§ Problem details
The copy should hold exactly the lines below from the one that contains "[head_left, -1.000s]" through the one that contains "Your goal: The" and nothing else, so no pictures.

§ Given records
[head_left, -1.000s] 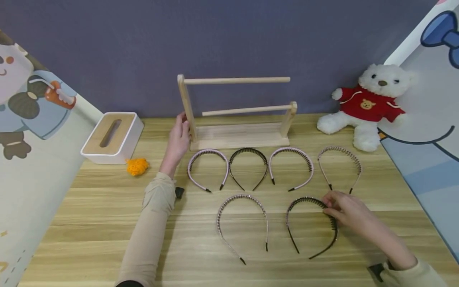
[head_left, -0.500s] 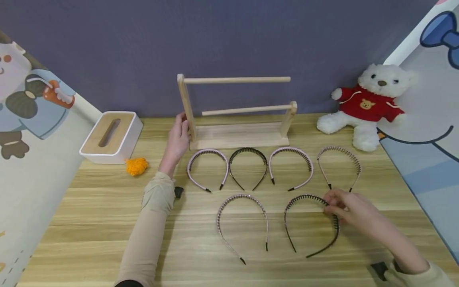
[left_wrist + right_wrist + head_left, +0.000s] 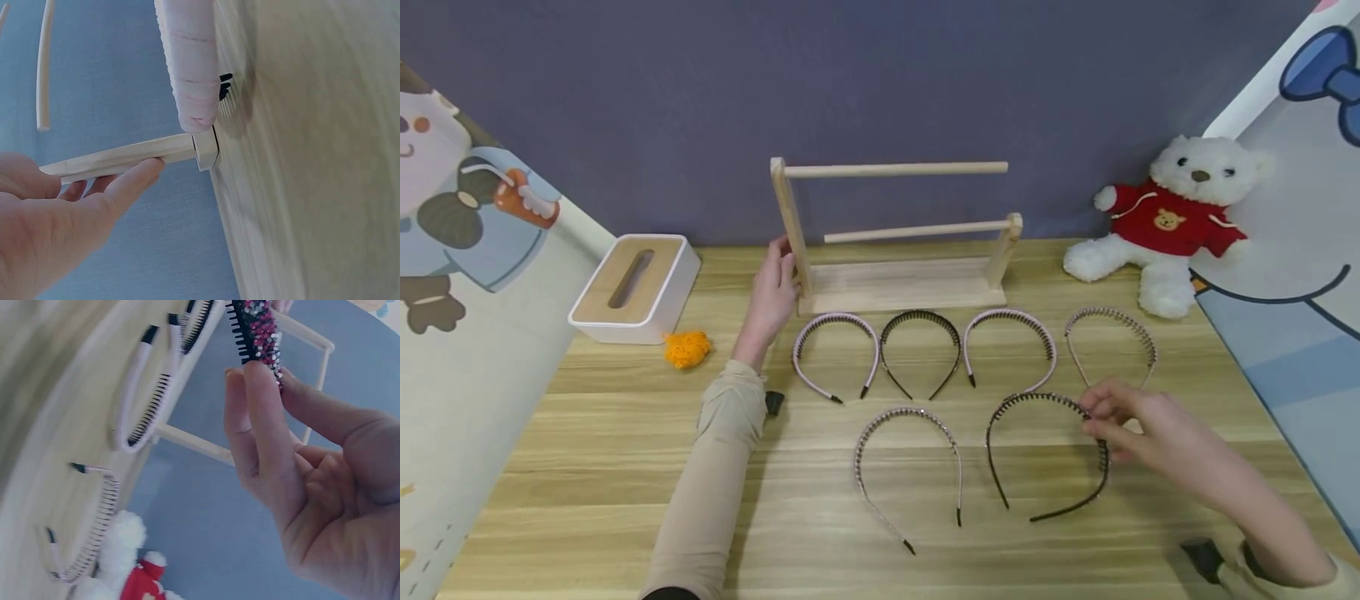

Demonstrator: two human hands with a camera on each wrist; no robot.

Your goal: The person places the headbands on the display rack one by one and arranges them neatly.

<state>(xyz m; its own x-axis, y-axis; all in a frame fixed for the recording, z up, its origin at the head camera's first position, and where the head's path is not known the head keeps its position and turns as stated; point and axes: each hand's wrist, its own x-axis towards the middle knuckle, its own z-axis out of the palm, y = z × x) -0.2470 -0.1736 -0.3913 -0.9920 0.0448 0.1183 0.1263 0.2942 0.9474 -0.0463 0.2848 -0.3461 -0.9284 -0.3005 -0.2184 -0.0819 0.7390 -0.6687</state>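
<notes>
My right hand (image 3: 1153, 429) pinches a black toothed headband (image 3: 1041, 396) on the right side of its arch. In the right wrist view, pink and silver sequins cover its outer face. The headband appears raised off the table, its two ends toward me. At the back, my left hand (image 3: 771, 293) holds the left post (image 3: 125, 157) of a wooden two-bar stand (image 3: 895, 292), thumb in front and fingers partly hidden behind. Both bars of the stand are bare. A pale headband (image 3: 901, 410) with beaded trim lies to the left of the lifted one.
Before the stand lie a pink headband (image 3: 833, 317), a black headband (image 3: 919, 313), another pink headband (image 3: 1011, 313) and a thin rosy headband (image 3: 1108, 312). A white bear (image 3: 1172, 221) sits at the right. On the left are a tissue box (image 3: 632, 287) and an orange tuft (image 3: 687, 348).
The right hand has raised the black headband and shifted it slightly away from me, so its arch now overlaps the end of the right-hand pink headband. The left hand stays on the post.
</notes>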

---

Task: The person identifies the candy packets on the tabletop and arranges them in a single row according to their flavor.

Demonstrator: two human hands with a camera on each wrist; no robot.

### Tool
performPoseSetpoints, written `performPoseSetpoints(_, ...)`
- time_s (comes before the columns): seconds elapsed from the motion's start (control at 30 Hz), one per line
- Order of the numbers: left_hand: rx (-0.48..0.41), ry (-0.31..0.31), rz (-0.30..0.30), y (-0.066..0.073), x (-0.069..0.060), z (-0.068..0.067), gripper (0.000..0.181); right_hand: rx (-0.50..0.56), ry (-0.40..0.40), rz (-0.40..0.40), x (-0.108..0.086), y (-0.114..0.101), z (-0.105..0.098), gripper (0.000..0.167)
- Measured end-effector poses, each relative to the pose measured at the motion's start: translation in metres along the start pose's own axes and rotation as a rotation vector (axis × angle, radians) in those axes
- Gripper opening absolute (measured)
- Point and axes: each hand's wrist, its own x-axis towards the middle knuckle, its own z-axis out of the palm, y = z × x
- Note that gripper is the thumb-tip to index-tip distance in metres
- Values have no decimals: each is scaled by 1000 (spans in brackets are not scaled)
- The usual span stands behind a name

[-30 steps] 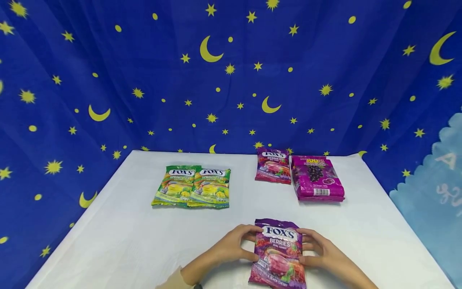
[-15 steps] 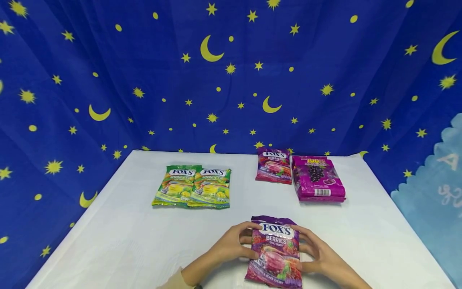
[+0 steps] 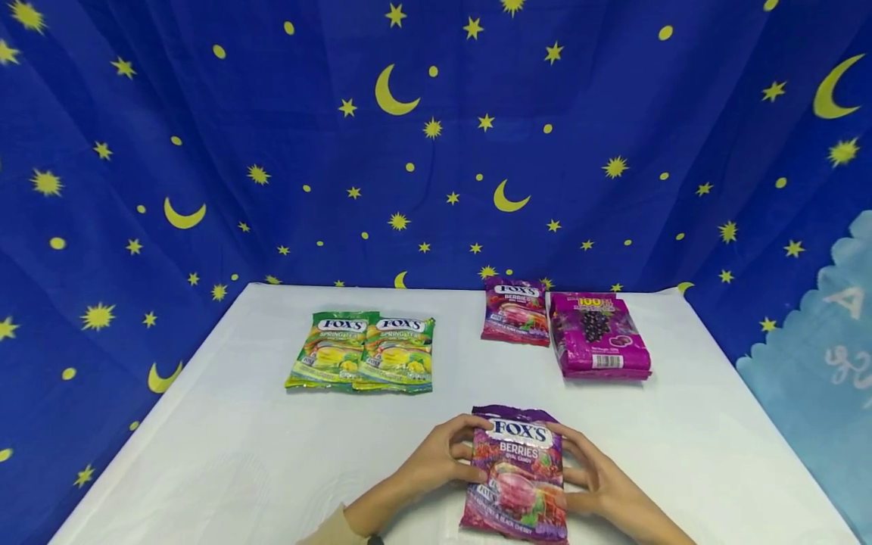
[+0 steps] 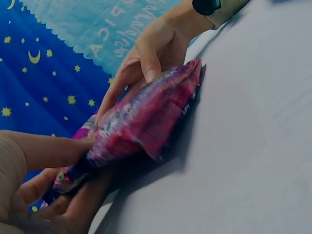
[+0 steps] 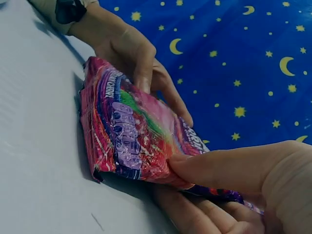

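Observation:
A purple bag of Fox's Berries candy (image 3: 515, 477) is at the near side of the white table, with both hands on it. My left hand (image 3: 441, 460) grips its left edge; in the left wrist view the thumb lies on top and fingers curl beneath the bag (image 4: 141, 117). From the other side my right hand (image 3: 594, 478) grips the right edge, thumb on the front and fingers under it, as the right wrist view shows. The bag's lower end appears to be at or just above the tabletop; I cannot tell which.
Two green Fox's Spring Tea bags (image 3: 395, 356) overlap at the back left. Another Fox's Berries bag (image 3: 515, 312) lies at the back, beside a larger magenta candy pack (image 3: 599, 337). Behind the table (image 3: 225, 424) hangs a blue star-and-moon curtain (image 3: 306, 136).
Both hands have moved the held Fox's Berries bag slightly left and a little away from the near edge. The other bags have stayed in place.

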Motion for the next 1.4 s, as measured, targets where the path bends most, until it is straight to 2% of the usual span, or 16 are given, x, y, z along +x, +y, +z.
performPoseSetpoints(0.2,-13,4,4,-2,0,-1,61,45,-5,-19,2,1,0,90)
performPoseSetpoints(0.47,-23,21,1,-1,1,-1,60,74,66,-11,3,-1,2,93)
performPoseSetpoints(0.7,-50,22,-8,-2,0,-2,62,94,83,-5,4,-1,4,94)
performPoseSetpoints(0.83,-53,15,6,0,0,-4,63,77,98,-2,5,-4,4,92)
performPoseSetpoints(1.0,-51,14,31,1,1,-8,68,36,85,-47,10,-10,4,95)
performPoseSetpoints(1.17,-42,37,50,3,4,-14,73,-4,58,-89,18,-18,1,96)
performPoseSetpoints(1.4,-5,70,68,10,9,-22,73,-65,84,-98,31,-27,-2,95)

§ Response area
[head_left, -1.000s] 
[head_left, -0.500s] 
[left_wrist + right_wrist + head_left, +0.000s] 

Demonstrator: two human hands with a camera on each wrist; no robot.

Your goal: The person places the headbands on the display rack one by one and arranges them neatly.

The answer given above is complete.